Monday, October 21, 2013

The Brief Wondrous Life of Oscar Wao



The Brief Wondrous Life of Oscar Wao (5/5)

The Brief Wondrous Life of Oscar Wao by Junot Diaz opens with the epigraph, “Of what import are brief, nameless lives…to Galactus??”  Any fan of Stan Lee and Jack Kirby will know immediately that these words are uttered by the Marvel character, Galactus, the devourer of planets.  But for those who are not as steeped in comic book lore, Galactus is a gigantic, godlike alien from before time who wears what looks like an Inca headdress combined with a Tesla coil for a helmet and also appears to sport a mini-skirt and leggings.  Galactus strolls around the galaxy looking for new worlds to consume.  Contained within the quote is the question of our place within the universe and what a singular life means buried in the expanse of time and space.  The quote also signals that Junot Diaz is a cultural omnivore, consuming literary and popular works from high and low. 

The epic, universe spanning epigraph prepares the reader for a story of Oscar de Leon, a Dominican-American living in New Jersey who is culturally suspended between his Dominican heritage and his love of geek culture.  Oscar is cursed to be both a hopeless romantic and completely incompetent with women.  He is subject to fits of depression and struggles with his weight.  But, as Diaz’s epigraph suggests, Oscar is also the subject of much larger forces.  Early on Diaz introduces the concept of fuku, a kind of New World curse that was initiated with Columbus’s arrival.  Oscar’s tragic, infinitesimal story is in fact a single element in a much larger story that stretches back several generations to the Dominican Republic.

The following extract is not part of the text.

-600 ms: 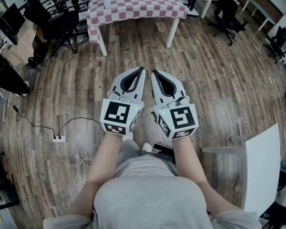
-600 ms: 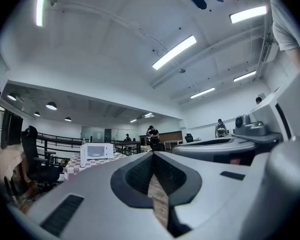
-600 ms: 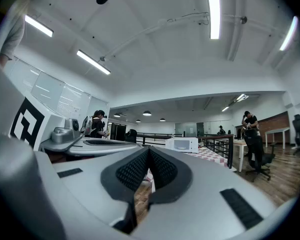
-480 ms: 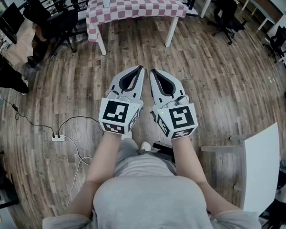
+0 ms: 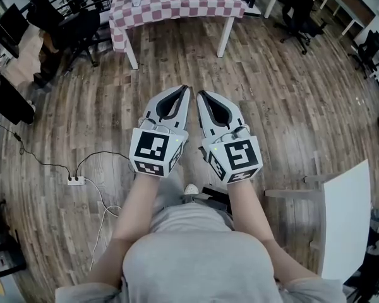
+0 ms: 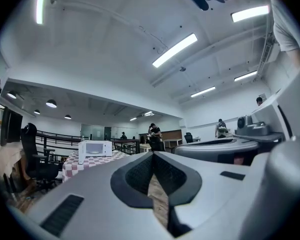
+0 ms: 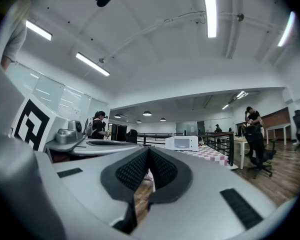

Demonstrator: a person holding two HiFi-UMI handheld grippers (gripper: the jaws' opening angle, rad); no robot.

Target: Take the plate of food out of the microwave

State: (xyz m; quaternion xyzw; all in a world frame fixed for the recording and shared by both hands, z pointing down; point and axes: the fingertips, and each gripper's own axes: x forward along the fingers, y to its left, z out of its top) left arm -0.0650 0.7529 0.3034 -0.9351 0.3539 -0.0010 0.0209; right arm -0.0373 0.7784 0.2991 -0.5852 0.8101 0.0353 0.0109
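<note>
Wood floor (image 5: 290, 106) runs far to the microwave (image 7: 181, 143). Left gripper (image 5: 185, 90) and right gripper (image 5: 201, 95) are clenched, holding nothing. Best walk right up to the microwave first.

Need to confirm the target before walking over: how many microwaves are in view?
1: a white microwave on the checkered table ahead, across the wooden floor. Others could be hidden out of frame.

Tablecloth (image 5: 177, 2): red & white checks. Microwave (image 6: 95, 148): white. Floor (image 5: 290, 106): brown wood planks w/ grain. Left gripper (image 5: 187, 88) & right gripper (image 5: 199, 93): light grey, black textured pads, black-&-white square markers on the 2 backs. Shirt (image 5: 196, 257): plain grey.
</note>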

Diaz juggles a number of interlocking narratives, presenting events at different periods of time in the De Leon family’s history, and he switches perspectives several times, from a chapter told from the first person perspective of Oscar’s sister, Lola, to a letter written by Oscar shortly before (and I don’t think I’m spoiling anything here) he dies.  But the vast majority of the novel is narrated by Yunior, a character who has a tendency to pop up in Diaz’s work.  Because of the novel’s ability to skip from character to character and time to time, filling us in on the history of Oscar’s mother and grandfather in addition to Lola, the narrative nimbly jumps across national and cultural borders.

I once had the good fortune to watch Junot Diaz speak in person, and one thing that surprised me at the time was his claim that he didn’t want Oscar Wao to be an immigration narrative.  At first I didn’t understand what he meant.  After all, the characters do in fact emigrate from the Dominican Republic to the United States, so how could this not be seen as a story of immigration.  But rereading the book, it became clear that Diaz is more interested in the idea of diaspora and how cultures pool and divide when individuals are constantly mobile.  Just as the narrative consistently returns to the DR, so does Oscar and his family. 

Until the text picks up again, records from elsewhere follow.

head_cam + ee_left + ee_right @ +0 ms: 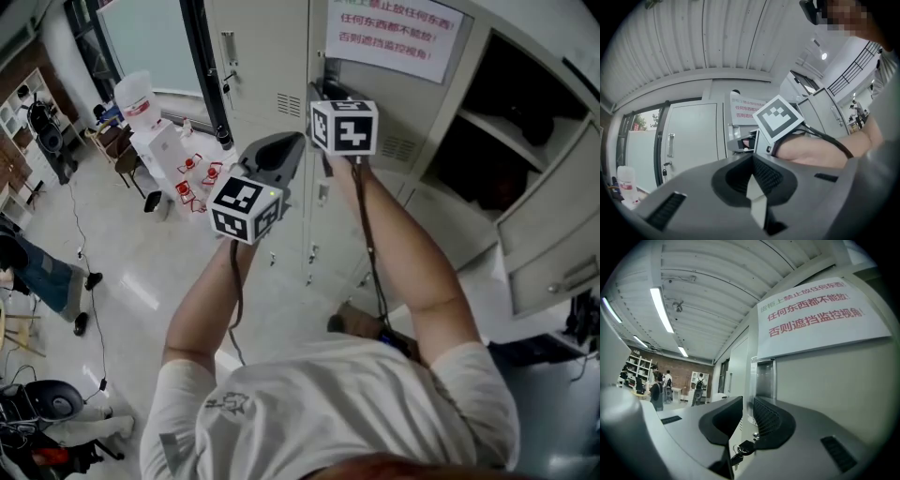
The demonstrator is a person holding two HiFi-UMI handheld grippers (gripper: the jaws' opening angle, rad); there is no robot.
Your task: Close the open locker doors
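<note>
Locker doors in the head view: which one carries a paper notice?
The middle door, whose left edge the right tongs grip. Its white sheet has green and red print; the left door shows only a handle and a vent.

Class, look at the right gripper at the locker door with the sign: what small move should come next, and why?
Probably swing the right gripper to press the signed door home. Its jaws seem closed on that door's edge, above the hanging keys, and the door looks slightly ajar.
</note>
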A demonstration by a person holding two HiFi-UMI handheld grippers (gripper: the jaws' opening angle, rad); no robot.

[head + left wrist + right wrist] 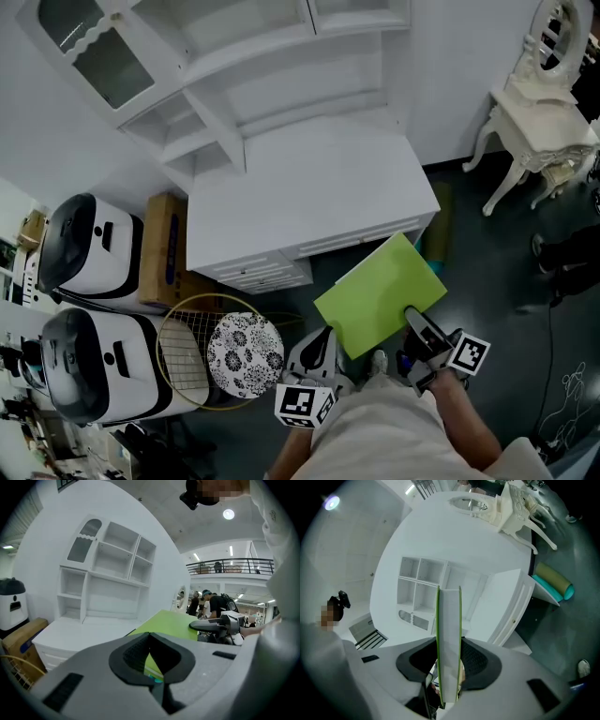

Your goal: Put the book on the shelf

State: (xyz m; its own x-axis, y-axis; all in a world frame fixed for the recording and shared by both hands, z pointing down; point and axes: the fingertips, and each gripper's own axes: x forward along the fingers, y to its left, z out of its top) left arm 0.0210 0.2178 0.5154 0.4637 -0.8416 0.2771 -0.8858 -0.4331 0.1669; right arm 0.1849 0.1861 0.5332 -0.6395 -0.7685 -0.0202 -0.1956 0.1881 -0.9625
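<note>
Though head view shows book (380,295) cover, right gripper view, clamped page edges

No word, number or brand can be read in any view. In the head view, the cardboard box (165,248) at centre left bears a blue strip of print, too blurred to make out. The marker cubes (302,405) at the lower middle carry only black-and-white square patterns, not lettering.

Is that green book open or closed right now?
Closed. The right gripper view shows the book edge-on, both green covers flat against the white pages, clamped in the right gripper.
</note>
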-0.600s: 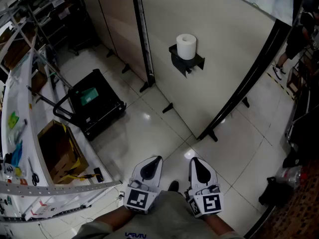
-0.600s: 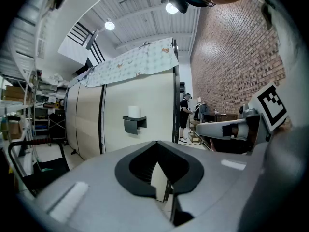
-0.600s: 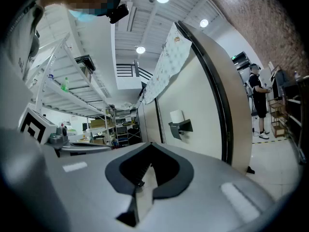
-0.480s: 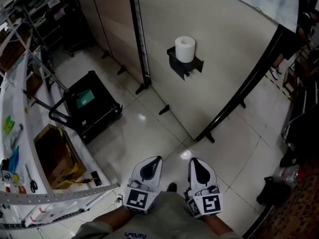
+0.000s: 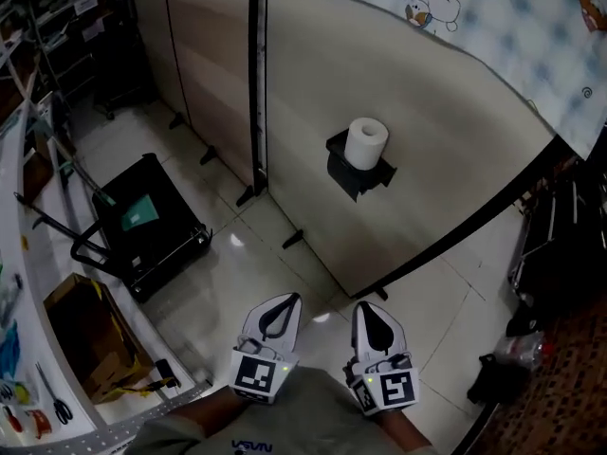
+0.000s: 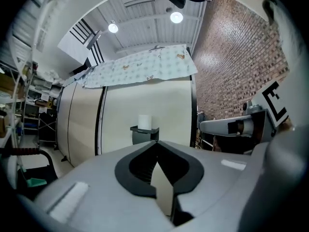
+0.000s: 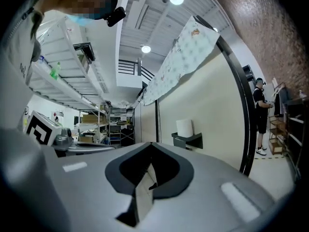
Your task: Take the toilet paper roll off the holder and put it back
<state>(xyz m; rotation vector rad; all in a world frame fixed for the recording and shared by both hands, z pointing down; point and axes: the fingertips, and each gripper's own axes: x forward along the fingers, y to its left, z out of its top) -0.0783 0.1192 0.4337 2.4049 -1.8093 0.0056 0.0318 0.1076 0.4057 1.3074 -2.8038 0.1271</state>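
From the head view we see the left tool (image 5: 282, 303) and the right tool (image 5: 365, 312) side by side low in the picture, both pointing toward a beige panel (image 5: 446, 169). Each has its jaws pressed together with nothing between them. The roll (image 5: 365, 142) stands upright on the black holder (image 5: 358, 171), which is fixed to the panel, well apart from both tools. A patterned cloth (image 5: 493, 36) hangs over the panel's top edge. To the left, a black cart (image 5: 152, 226) sits on the pale tiled floor (image 5: 275, 263), and a cardboard box (image 5: 90, 335) lies nearer us beside it. In the left gripper view, the left tool's jaws meet at the tip and grip nothing. Beyond them the roll (image 6: 145, 122) rests on the holder (image 6: 144, 135), with a brick wall (image 6: 231, 57) to the right. In the right gripper view, the right tool's jaws are likewise closed and empty. The roll (image 7: 184, 127) on its holder (image 7: 188, 140) shows just right of the tip. Shelves (image 7: 67, 81) fill the left side, and a person (image 7: 261, 115) stands far off at the right edge.
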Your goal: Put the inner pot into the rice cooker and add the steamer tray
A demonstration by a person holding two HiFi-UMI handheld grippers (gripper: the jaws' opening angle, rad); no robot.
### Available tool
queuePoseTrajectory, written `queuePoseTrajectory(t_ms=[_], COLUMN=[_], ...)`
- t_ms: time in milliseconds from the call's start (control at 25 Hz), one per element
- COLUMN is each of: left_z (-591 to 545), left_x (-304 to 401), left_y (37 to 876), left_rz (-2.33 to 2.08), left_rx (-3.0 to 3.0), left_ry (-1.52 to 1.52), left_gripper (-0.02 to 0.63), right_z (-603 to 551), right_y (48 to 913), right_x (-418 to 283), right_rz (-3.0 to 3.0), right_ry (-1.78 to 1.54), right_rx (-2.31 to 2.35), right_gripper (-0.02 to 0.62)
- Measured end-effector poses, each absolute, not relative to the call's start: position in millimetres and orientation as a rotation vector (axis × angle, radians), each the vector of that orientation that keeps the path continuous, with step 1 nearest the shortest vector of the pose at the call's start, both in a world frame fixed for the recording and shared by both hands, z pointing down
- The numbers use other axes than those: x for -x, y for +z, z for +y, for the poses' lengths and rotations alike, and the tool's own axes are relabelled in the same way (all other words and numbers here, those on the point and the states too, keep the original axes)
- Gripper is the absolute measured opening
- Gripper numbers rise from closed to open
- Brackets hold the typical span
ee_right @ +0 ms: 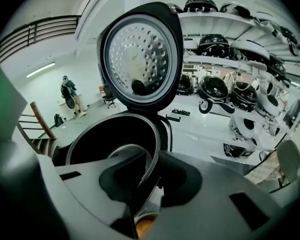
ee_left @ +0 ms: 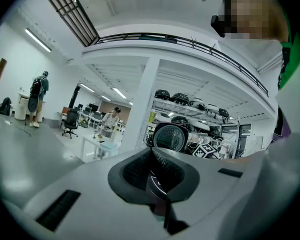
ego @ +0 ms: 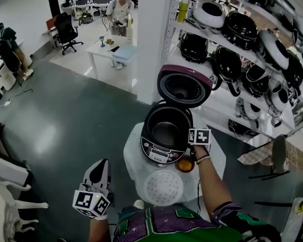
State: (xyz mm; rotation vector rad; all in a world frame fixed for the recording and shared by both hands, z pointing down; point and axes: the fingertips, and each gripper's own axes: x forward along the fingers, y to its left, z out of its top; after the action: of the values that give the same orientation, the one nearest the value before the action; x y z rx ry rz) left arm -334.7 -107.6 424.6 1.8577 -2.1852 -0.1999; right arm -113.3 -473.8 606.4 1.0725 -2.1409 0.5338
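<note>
1. You look to be at the end of seating the pot (ego: pixel 167 131). It sits down inside the cooker (ego: pixel 160 154), which stands open on the table (ego: pixel 133 158) with its lid (ego: pixel 184 87) tipped up at 12 o'clock.
2. Your right gripper (ee_right: pixel 151 166) is at about 3 o'clock on the pot. Its jaws are nearly together and pinch the thin rim, one pad inside the wall and one outside.
3. Your left gripper (ee_left: pixel 152 166) hangs off the table at about 8 o'clock, jaws fully together with nothing in them.
4. The pot is dark inside, with a paler round floor and a bright metal lip. From the head view it seems level in the cooker, not cocked.
5. Next, I judge, you let go of the rim and lift clear without dragging the wall.
6. Then you go for the tray (ego: pixel 163 188), which lies flat on the table at 6 o'clock of the cooker. It is a thin, white, perforated disc, so it likely needs an edge grip and a level lowering onto the pot.
7. An orange thing (ego: pixel 185 164) sits at 5 o'clock, just under your right wrist. Mind it as you pull back.
</note>
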Motion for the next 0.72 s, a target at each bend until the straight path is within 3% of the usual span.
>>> queuePoseTrajectory(t_ms=[360, 720], left_z=[-102, -100], left_x=[324, 296], left_y=[422, 432], left_rz=[-2.091, -1.912], left_rx=[-1.979, -2.147], left_ry=[-0.208, -0.192], left_gripper=[0.021, 0.021], right_z=[-431, -350], right_y=[563, 544], right_x=[94, 27], right_rz=[-2.351, -2.369], right_ry=[0.519, 0.483], right_rx=[-1.128, -1.260], right_gripper=[0.072, 0.063])
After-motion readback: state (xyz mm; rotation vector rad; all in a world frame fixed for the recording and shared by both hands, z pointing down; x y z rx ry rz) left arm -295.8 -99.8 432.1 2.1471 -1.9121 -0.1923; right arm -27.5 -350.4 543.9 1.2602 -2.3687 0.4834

Living in the United States, Oscar becomes estranged from what is considered Dominican culture as he further immerses himself in geek culture.  While Diaz represents geek culture as American in a number of ways—Oscar first becomes obsessed with the Planet of the Apes series and later post-apocalyptic films reacting to the U.S./Russian Cold War—Oscar is also intrigued by the burgeoning anime culture coming in from the Far East, and as he becomes more interested in writing, Oscar thinks he might become the Dominican Tolkein, contributing his unique national identity to this partly transnational conglomerate known as geek culture.  For Diaz, geek culture represents the possibility of a global culture unbound by national borders.

The Brief Wondrous Life of Oscar Wao has all the makings of an instant classic without the baggage that comes with the word “masterpiece.”  Diaz’s narrator, Yunior, is linguistically nimble and has somehow managed to keep an entire universe of literary and pop culture references within his grasp.  The novel itself is a little over three hundred pages, and yet paradoxically seems absolutely endless and concludes far too soon.